The notion of Web as an artefact allows us to look at the structure of the scale-free networks, which underpin the Web as described by Barabasi , the implications for the expansion of the Web and its operation and our stewardship responsibilities in terms of maintaining/improving the Web in the future Hall. The digital footprints, which are left by using the Web, are typically captured/stored on the Web artefact.  A key distinction here is that these are DATA ABOUT THE WEB and are highly central to Web Science research into structures and the technical part of sociotechnical effects and patterns of behaviour.

The notion of Web as infrastructure allows us to look at social phenomena (in government, health, crime, education, law, business etc.), which were typically expressed via other media before the Web and to understand how their expression via the Web makes a difference. Equally this expression of social phenomena via a technical platform is increasingly studied in terms of sociotechnical interplays and effects. The key distinction here is there these may be DATA ON THE WEB and are highly central to Web Science research into motivations, business models and the social part of sociotechnical processes.

The notion of Web as a lens allows us to look AT the Web (both structure and sociotechnical effects) VIA the Web and typically includes DATA ABOUT USING THE WEB (how we use it and how the users we focus on use it).  Whilst the Web as a lens or research tool is by no means the only approach to Web Science research it can throw up some meta-level questions pertinent to the design of research and the impact the research methods may have on the outcome.

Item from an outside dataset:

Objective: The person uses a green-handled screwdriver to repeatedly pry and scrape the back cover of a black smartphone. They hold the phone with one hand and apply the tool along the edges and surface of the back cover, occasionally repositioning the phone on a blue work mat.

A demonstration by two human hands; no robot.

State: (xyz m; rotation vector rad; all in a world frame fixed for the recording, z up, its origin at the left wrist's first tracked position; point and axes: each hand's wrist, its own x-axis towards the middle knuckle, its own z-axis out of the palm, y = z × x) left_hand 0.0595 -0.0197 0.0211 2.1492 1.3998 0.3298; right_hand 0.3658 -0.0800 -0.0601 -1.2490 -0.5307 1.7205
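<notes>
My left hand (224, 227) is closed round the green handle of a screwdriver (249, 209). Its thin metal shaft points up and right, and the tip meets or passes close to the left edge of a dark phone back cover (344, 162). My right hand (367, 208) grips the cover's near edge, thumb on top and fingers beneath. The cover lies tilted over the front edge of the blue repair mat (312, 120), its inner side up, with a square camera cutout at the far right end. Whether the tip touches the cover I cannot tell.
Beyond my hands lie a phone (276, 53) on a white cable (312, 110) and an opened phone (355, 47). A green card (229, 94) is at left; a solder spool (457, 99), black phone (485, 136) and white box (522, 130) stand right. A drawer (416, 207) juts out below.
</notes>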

In a thought experiment in which we are looking through a telescope to observe far-off people who themselves are using telescopes, someone observing us might wish to know:

  • What is the nature of our telescope? What are we using it for? How? Why?
  • What is the nature of the telescopes used by the far-off people? What are they doing? How is it being done? Why are they doing it?

The answer to the first set of questions may impact the second set.

Finally the idea that the Web may be an inherently attractive way to participate/interact creates a separate viewpoint in which we should consider the distinctions between certain actions in the physical world and their analogue on the Web.

Consider cases of cyber-bullying/stalking {Lazuras:2013vl}, access to illegal/offensive material, online shopping, social interaction via networks – all of which may be perceived to be considerably easier and/or more anonymous/private (sic) or generally involve fewer consequences/costs than via alternative channels. If there are aspects of the Web which influence behaviour {Suler:2004kv} then  data/behaviour on the Web may not be simply be considered a like-for-like expression of social processes alongside alternative technologies or expressions in the physical world.

Would we physically “friend” and share information with as many unfamiliar people in reality as we may feel is appropriate on social networks?

Do we express ourselves as negatively where we can be identified versus (apparently) anonymous encounters?

2.1    Research issues / pitfalls

The following section looks at the structural/methodological challenges around Web Science and borrows from work on cognitive bias.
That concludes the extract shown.